Startup Reconciliation¶

On startup (or after a reconnection), maintenant performs a full reconciliation — discovering all services and tasks to ensure the dashboard reflects the current cluster state, even if events were missed.

Grouping¶

Swarm services are grouped in the dashboard using two mechanisms:

Stack Grouping¶

Services deployed via docker stack deploy myapp are automatically grouped under their stack name. maintenant reads the com.docker.stack.namespace label set by Docker.

docker stack deploy -c docker-compose.yml myapp
# All services appear grouped under "myapp"

Custom Grouping¶

Override the default grouping with the maintenant.group label on the service:

# In your docker-compose.yml (for stack deploy)
services:
  api:
    image: myapp:latest
    deploy:
      labels:
        maintenant.group: "production"

Label precedence

When both com.docker.stack.namespace and maintenant.group are present, maintenant.group takes precedence.

Supported Labels¶

maintenant reads labels from Swarm service definitions (not individual containers). All standard maintenant.* labels are supported:

Label	Values	Description
`maintenant.group`	any string	Custom group name (overrides stack namespace)
`maintenant.ignore`	`true`	Exclude this service from monitoring
`maintenant.alert.severity`	`critical`, `warning`, `info`	Default alert severity
`maintenant.alert.restart_threshold`	integer	Restart loop threshold
`maintenant.alert.channels`	comma-separated	Route alerts to specific channels

Labels must be placed in the deploy.labels section (service-level), not the top-level labels section (container-level):

services:
  api:
    image: myapp:latest
    deploy:
      labels:
        maintenant.group: "backend"
        maintenant.alert.severity: "critical"
        maintenant.alert.channels: "ops-webhook"
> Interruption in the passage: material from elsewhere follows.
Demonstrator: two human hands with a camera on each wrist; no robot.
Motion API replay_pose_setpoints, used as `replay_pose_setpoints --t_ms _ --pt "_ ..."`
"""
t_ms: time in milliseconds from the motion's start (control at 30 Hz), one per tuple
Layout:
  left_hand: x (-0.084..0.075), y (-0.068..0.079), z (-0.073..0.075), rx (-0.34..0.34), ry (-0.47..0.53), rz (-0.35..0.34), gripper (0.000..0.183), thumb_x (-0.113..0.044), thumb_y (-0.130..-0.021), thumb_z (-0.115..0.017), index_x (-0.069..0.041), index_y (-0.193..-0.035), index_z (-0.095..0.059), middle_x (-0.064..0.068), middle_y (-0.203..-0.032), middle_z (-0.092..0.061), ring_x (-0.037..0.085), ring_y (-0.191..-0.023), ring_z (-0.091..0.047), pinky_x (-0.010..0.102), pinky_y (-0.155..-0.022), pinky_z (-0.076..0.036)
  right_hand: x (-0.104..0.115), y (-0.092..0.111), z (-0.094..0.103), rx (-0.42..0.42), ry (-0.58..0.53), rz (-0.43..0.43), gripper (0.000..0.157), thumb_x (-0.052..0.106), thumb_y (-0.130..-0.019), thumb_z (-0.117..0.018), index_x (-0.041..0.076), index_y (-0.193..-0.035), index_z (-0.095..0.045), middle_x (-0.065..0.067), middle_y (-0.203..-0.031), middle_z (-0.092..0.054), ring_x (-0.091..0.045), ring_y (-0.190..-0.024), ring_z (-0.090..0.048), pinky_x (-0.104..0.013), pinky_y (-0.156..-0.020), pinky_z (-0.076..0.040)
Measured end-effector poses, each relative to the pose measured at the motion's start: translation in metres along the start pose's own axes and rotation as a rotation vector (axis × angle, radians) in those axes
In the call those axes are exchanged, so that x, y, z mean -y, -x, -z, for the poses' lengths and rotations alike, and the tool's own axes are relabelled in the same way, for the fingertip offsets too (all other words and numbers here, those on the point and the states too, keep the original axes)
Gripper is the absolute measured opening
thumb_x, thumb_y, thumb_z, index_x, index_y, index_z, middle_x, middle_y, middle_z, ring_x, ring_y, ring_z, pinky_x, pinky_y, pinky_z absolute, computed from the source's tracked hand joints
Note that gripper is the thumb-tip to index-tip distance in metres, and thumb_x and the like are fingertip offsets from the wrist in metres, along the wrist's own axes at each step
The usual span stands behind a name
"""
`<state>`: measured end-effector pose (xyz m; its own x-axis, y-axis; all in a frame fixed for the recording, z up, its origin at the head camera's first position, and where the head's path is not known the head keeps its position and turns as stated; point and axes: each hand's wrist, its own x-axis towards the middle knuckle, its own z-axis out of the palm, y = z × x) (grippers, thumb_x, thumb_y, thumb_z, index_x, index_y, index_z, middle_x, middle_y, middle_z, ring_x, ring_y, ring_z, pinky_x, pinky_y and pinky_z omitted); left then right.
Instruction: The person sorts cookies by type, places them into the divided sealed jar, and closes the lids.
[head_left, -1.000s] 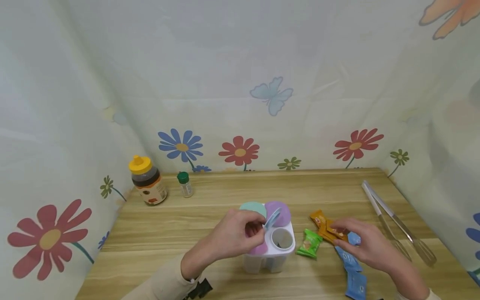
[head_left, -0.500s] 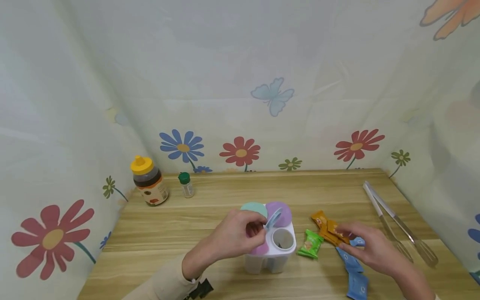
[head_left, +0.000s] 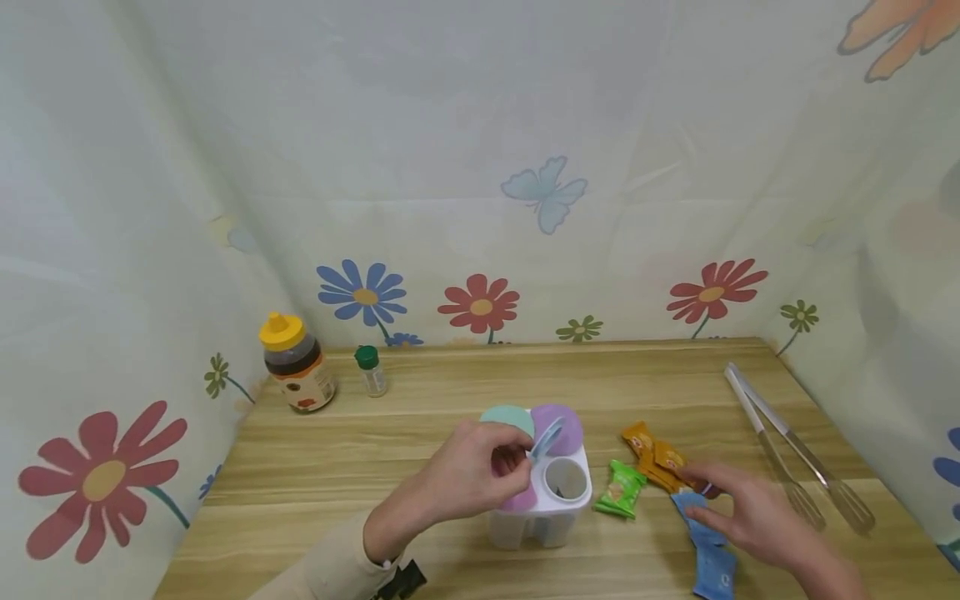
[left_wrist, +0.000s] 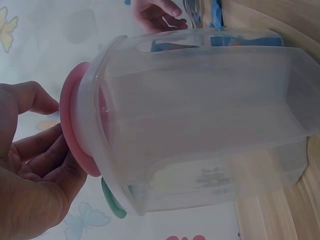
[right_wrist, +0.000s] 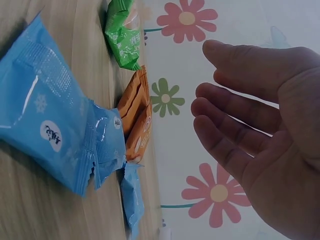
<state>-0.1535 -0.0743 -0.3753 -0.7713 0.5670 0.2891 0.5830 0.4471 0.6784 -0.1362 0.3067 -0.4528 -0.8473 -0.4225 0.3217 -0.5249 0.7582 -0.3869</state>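
Observation:
My left hand (head_left: 471, 467) pinches a pale blue round lid (head_left: 546, 439) on edge above a translucent container (head_left: 527, 527) with a white top. That top has an uncovered round opening (head_left: 566, 478) with teal (head_left: 507, 418), purple (head_left: 557, 428) and pink (head_left: 521, 500) lids around it. My right hand (head_left: 757, 510) hovers over blue packets (head_left: 714, 570) and beside orange packets (head_left: 651, 458). Its fingers are loosely bent and hold nothing in the right wrist view, apart from the blue packet (right_wrist: 47, 115) there. One blue packet is partly hidden behind this hand in the head view.
A green packet (head_left: 621, 489) lies between the container and the orange packets. Metal tongs (head_left: 787, 442) rest at the right. A yellow-capped bottle (head_left: 296, 364) and a green-capped shaker (head_left: 371, 371) stand at the back left of the wooden table (head_left: 450, 375).
My right hand has drawn back slightly from the orange packets toward the blue ones. My left hand keeps the pale blue lid in nearly the same place.

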Motion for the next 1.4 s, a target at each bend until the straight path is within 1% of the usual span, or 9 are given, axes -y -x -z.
replay_pose_setpoints --t_ms 167,333,533,700,900,1000,1133,1200,1400 --pt "0.001 0.000 -0.001 -0.017 -0.005 -0.011 0.012 -0.010 -0.082 -0.068 -0.008 -0.094 -0.071 -0.007 -0.077 -0.063 0.002 -0.066 -0.057 0.018 -0.061 -0.054 -0.001 0.003 -0.001 0.020 -0.025 0.023 0.039 0.016 -0.075 -0.083 0.010 -0.110 -0.068 -0.001 -0.100 -0.070 -0.004 -0.079 -0.062 -0.027 -0.064 -0.054" --pt "0.001 -0.001 -0.001 -0.013 -0.003 -0.005 0.011 -0.010 -0.083 -0.068 -0.009 -0.094 -0.071 -0.007 -0.077 -0.063 0.003 -0.067 -0.057 0.019 -0.062 -0.054 -0.002 0.006 0.001 0.073 -0.017 -0.001 0.039 0.021 -0.076 -0.082 0.010 -0.110 -0.067 0.000 -0.099 -0.070 -0.005 -0.080 -0.062 -0.027 -0.065 -0.054" --pt "0.001 0.001 -0.001 -0.017 0.017 0.007 0.012 -0.010 -0.083 -0.068 -0.008 -0.094 -0.071 -0.007 -0.077 -0.063 0.003 -0.066 -0.057 0.018 -0.062 -0.054 -0.002 0.012 -0.002 0.084 -0.008 -0.017 0.039 0.022 -0.076 -0.083 0.012 -0.110 -0.067 0.002 -0.100 -0.069 -0.004 -0.079 -0.061 -0.026 -0.065 -0.054" --pt "0.001 0.001 -0.002 -0.021 0.018 0.006 0.012 -0.010 -0.083 -0.068 -0.008 -0.094 -0.072 -0.007 -0.077 -0.064 0.002 -0.066 -0.057 0.018 -0.062 -0.053 -0.003 0.016 -0.005 0.120 -0.019 -0.040 0.038 0.024 -0.077 -0.082 0.013 -0.110 -0.067 0.003 -0.100 -0.068 -0.002 -0.080 -0.060 -0.025 -0.065 -0.053" --pt "0.002 0.000 -0.002 -0.028 0.011 -0.011 0.011 -0.010 -0.083 -0.068 -0.008 -0.093 -0.071 -0.006 -0.077 -0.064 0.002 -0.067 -0.057 0.017 -0.062 -0.053 -0.006 0.020 -0.007 0.135 -0.021 -0.005 0.040 0.021 -0.076 -0.082 0.010 -0.111 -0.067 -0.001 -0.102 -0.068 -0.003 -0.081 -0.060 -0.025 -0.065 -0.053" --pt "0.002 0.000 -0.002 -0.023 0.015 -0.006 0.011 -0.010 -0.083 -0.068 -0.008 -0.093 -0.071 -0.006 -0.077 -0.064 0.001 -0.067 -0.057 0.017 -0.062 -0.053 -0.008 0.021 -0.007 0.209 -0.049 -0.013 0.039 0.022 -0.077 -0.081 0.010 -0.111 -0.067 -0.002 -0.103 -0.068 -0.004 -0.083 -0.061 -0.025 -0.066 -0.054" --pt "0.002 0.000 -0.002 -0.018 0.016 0.000 0.011 -0.010 -0.083 -0.068 -0.008 -0.093 -0.072 -0.007 -0.077 -0.063 0.002 -0.066 -0.057 0.017 -0.062 -0.053 -0.011 0.021 -0.004 0.362 -0.080 -0.074 0.037 0.030 -0.079 -0.078 0.012 -0.110 -0.067 0.001 -0.103 -0.067 -0.005 -0.085 -0.060 -0.025 -0.067 -0.053" --pt "0.002 -0.001 -0.003 -0.020 0.013 -0.001 0.012 -0.010 -0.083 -0.068 -0.008 -0.094 -0.071 -0.007 -0.077 -0.063 0.002 -0.067 -0.057 0.017 -0.062 -0.053 -0.012 0.022 -0.003 0.415 -0.076 -0.100 0.038 0.035 -0.080 -0.078 0.014 -0.110 -0.067 0.003 -0.104 -0.066 -0.005 -0.087 -0.060 -0.026 -0.068 -0.052" --pt "0.002 0.000 -0.003 -0.024 0.010 -0.002 0.012 -0.010 -0.083 -0.068 -0.009 -0.094 -0.072 -0.007 -0.077 -0.063 0.002 -0.066 -0.057 0.018 -0.062 -0.053 -0.014 0.023 -0.005 0.476 -0.054 -0.125 0.043 0.043 -0.079 -0.077 0.015 -0.111 -0.068 0.006 -0.107 -0.062 -0.004 -0.089 -0.057 -0.026 -0.071 -0.051"
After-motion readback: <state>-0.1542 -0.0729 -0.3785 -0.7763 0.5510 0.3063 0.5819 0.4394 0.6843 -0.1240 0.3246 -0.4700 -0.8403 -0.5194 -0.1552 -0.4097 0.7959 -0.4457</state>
Community vs Enterprise Features¶

Community Edition (Free)¶

Basic Swarm awareness — the "observe without config" equivalent for Swarm:

Swarm mode detection and auto-discovery
Service listing with mode, image, and replica counts
Task states (running, failed, shutdown)
Service grouping by stack and custom labels
Published ports with mode (ingress/host)
Attached network visibility
Real-time SSE updates on service events
Startup reconciliation
Worker node fallback

Enterprise Edition¶

Cluster intelligence — analysis, alerting, and a dedicated dashboard:

Node health overview — All nodes with role, status, availability, engine version, task count
Node alerting — Alerts when nodes go down, are drained, or quorum is degraded
Crash-loop detection — Automatic detection of task failure patterns (3+ failures in 5 minutes)
Replica health alerting — Alerts when running replicas fall below desired count
Rolling update tracking — Real-time progress, stall detection, rollback alerts
Dedicated Swarm dashboard — Cluster-wide view with nodes, services, task distribution, and aggregate health

API Endpoints¶

Community Edition¶

Method	Endpoint	Description
`GET`	`/api/v1/swarm/info`	Cluster status (active, cluster_id, is_manager, node counts)
`GET`	`/api/v1/swarm/services`	List all services with task summary. Supports `?stack=` filter
`GET`	`/api/v1/swarm/services/{serviceID}`	Service detail with full task list

Enterprise Edition¶

Method	Endpoint	Description
`GET`	`/api/v1/swarm/nodes`	List all nodes with status and task counts
`GET`	`/api/v1/swarm/nodes/{nodeID}`	Node detail with task list
`GET`	`/api/v1/swarm/services/{serviceID}/update-status`	Rolling update progress
`GET`	`/api/v1/swarm/dashboard`	Aggregated cluster dashboard data

SSE Events¶

Event	Edition	Description
`swarm.status`	CE	Cluster status changes (active, manager demotion)
`swarm.service_discovered`	CE	New service detected
`swarm.service_updated`	CE	Service configuration or task state changed
`swarm.service_removed`	CE	Service removed from cluster
`swarm.node_status_changed`	Enterprise	Node status or availability changed
`swarm.task_failed`	Enterprise	Individual task failure
`swarm.crash_loop_detected`	Enterprise	Crash-loop pattern detected on a service
`swarm.crash_loop_recovered`	Enterprise	Service recovered from crash-loop
`swarm.update_progress`	Enterprise	Rolling update progress tick
`swarm.update_completed`	Enterprise	Rolling update finished

Worker Node Fallback¶

When maintenant detects it is running on a worker node (Swarm active but not a manager), it:

Logs a clear message: Swarm monitoring requires a manager node
Falls back to standard Docker container monitoring
Broadcasts swarm.status with is_manager: false

There are no errors in the UI — the dashboard shows standalone containers as usual. To enable Swarm monitoring, deploy maintenant on a manager node.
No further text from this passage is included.